▶ Exercise
The full listing, word for word and free of images, is the expected result.

[[ Given material, beginning ]]

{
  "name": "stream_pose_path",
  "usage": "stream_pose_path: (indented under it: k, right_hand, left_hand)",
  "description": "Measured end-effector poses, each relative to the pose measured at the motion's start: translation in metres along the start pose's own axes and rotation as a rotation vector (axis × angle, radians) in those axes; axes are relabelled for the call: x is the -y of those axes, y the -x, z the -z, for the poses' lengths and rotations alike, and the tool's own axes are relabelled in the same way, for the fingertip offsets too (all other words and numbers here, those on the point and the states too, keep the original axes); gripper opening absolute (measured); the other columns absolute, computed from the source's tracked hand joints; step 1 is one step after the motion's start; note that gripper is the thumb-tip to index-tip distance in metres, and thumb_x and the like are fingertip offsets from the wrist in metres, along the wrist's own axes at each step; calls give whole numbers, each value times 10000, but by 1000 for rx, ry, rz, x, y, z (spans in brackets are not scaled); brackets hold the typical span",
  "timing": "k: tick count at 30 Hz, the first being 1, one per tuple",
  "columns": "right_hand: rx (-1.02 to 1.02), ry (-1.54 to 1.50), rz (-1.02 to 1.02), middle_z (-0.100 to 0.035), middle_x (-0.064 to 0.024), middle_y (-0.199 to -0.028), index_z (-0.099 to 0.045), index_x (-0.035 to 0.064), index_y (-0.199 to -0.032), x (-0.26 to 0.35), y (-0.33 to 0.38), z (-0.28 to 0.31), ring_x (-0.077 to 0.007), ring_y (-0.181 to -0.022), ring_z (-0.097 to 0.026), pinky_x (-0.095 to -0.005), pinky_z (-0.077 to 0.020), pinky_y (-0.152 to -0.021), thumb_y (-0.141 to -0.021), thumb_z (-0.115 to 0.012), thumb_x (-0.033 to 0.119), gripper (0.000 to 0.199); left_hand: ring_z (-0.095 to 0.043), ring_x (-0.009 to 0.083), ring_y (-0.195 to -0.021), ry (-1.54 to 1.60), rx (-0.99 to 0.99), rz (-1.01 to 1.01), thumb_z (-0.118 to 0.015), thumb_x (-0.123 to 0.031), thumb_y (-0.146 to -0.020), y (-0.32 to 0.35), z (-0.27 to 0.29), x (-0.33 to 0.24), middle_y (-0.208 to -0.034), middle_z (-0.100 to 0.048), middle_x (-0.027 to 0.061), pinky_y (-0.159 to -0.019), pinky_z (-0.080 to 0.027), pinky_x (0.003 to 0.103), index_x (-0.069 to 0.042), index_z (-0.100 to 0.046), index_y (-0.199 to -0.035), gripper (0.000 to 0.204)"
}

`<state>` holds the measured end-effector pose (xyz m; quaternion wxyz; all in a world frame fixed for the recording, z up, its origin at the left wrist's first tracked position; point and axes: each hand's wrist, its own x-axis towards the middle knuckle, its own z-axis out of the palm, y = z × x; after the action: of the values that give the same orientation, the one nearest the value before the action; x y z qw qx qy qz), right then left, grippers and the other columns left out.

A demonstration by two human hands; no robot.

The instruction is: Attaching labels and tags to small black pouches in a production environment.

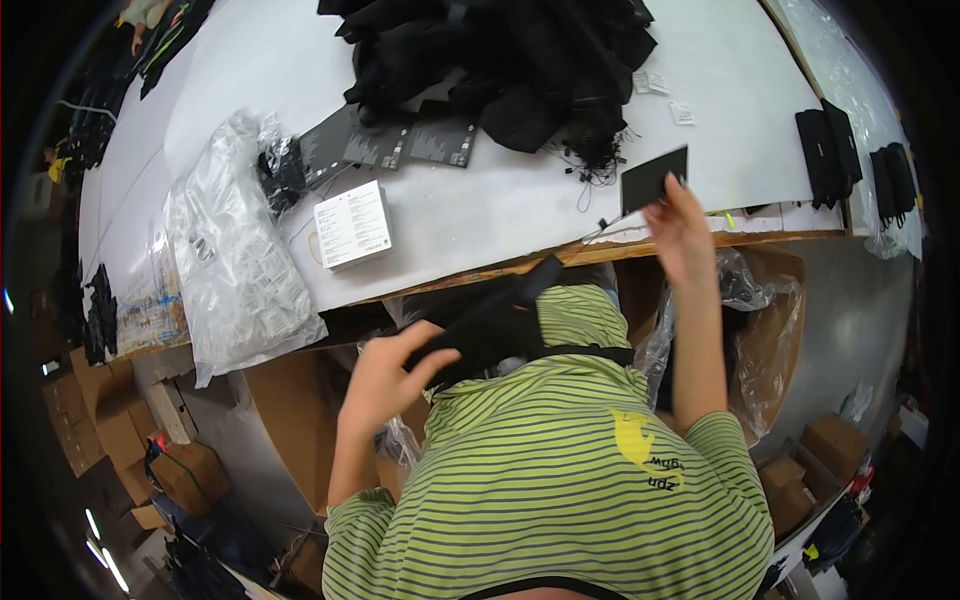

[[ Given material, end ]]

▶ Exercise result
{
  "name": "stream_pose_path",
  "usage": "stream_pose_path: (indented under it: k, right_hand, left_hand)",
  "description": "Measured end-effector poses, each relative to the pose measured at the motion's start: translation in metres along the start pose's own axes and rotation as a rotation vector (axis × angle, radians) in those axes; axes are relabelled for the call: x is the -y of those axes, y the -x, z the -z, for the poses' lengths and rotations alike, and the tool's own axes are relabelled in the same way, for the fingertip offsets too (all other words and numbers here, those on the point and the states too, keep the original axes); gripper opening absolute (measured); the other columns absolute, computed from the source's tracked hand joints; step 1 is one step after the motion's start; note that gripper is the thumb-tip to index-tip distance in metres, and thumb_x and the like are fingertip offsets from the wrist in metres, along the wrist's own axes at each step; calls give whole numbers, each value times 10000, but by 1000 for rx, ry, rz, x, y, z (spans in brackets are not scaled); brackets hold the typical span",
  "timing": "k: tick count at 30 Hz, the first being 1, one per tuple",
  "columns": "right_hand: rx (-1.02 to 1.02), ry (-1.54 to 1.50), rz (-1.02 to 1.02), middle_z (-0.100 to 0.035), middle_x (-0.064 to 0.024), middle_y (-0.199 to -0.028), index_z (-0.099 to 0.045), index_x (-0.035 to 0.064), index_y (-0.199 to -0.032), x (-0.26 to 0.35), y (-0.33 to 0.38), z (-0.28 to 0.31), ring_x (-0.077 to 0.007), ring_y (-0.181 to -0.022), ring_z (-0.097 to 0.026), pinky_x (-0.095 to -0.005), pinky_z (-0.077 to 0.020), pinky_y (-0.152 to -0.021), thumb_y (-0.141 to -0.021), thumb_z (-0.115 to 0.012), thumb_x (-0.033 to 0.119), gripper (0.000 to 0.199); left_hand: ring_z (-0.095 to 0.043), ring_x (-0.009 to 0.083), ring_y (-0.195 to -0.021), ry (-1.54 to 1.60), rx (-0.99 to 0.99), rz (-1.01 to 1.01), thumb_z (-0.118 to 0.015), thumb_x (-0.123 to 0.031), thumb_y (-0.146 to -0.020), y (-0.32 to 0.35), z (-0.27 to 0.29), x (-0.33 to 0.24), middle_y (-0.208 to -0.034), middle_z (-0.100 to 0.048), middle_x (-0.027 to 0.061), pinky_y (-0.159 to -0.019), pinky_z (-0.080 to 0.027), pinky_x (0.003 to 0.103), index_x (-0.069 to 0.042), index_z (-0.100 to 0.046), index_y (-0.199 to -0.035), gripper (0.000 to 0.204)"
}

`<state>` holds the measured end-effector pose (xyz m; quaternion wxyz; all in a world frame fixed for the recording, z up, its origin at the left wrist's first tracked position; point and axes: each hand's wrist, its own x-axis towards the middle knuckle, its own z-axis out of the palm, y = z × x; after the action: of the values that give the same orientation, the one nearest the value before the action; x y z qw qx qy qz), right then left, grippers and the other columns left out.

A demonstration by two human hands; no robot.

The instruction is: Attaching labels and tags to small black pouches in a production environment.

That finishes the exercise, with nothing more to add.